### DESCRIPTION OF THE TASK
Restate word for word only the lines running from the one with "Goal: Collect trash" to the end of the data, both ends included. Omit any pictures.
══ RECORDED INFORMATION
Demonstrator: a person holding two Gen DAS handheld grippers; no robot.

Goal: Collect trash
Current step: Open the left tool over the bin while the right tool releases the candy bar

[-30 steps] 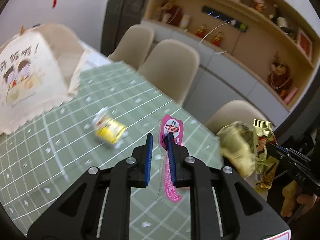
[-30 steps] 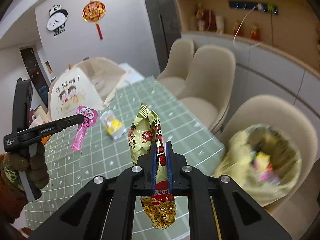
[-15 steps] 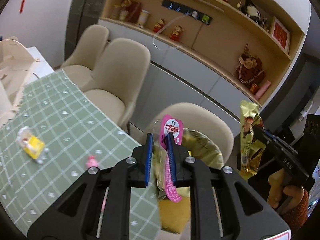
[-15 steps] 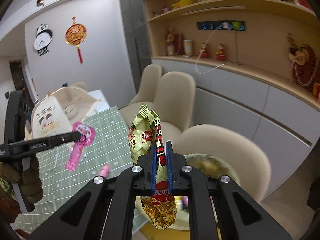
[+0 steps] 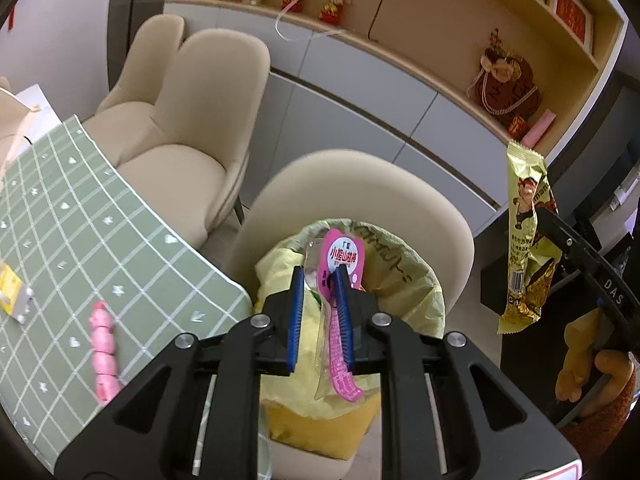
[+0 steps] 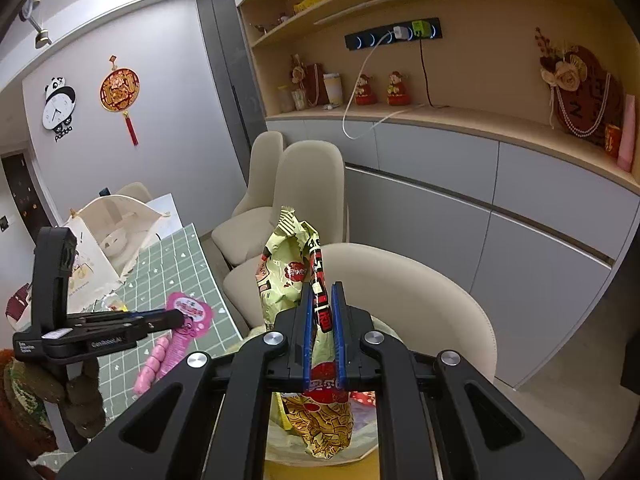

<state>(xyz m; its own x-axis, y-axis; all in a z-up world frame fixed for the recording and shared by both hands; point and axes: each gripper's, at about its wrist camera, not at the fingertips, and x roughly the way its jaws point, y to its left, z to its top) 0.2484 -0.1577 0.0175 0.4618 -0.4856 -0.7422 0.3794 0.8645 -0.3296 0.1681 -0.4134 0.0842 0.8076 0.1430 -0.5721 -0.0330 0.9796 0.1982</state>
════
### SOLUTION
Goal: Collect trash
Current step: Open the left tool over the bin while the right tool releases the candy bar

[-30 steps] 
[-30 steps] 
[-15 steps] 
[-15 steps] 
[+0 steps] 
[+0 steps] 

<state>(xyz m; its own x-axis, y-axis; all in a z-up world frame fixed for the recording and shared by both hands; point and axes: each gripper's, at about its wrist camera, not at the fingertips, and x roughly the way its jaws point, y to its left, z to its top) 0.2484 -0.1577 0.0175 0.4618 -0.4856 -0.7422 0.3794 0.8645 -0.3296 0.1681 -0.4134 0.0842 0.8076 0.1430 -0.5721 -0.0330 0.9796 0.1982</state>

No further output remains.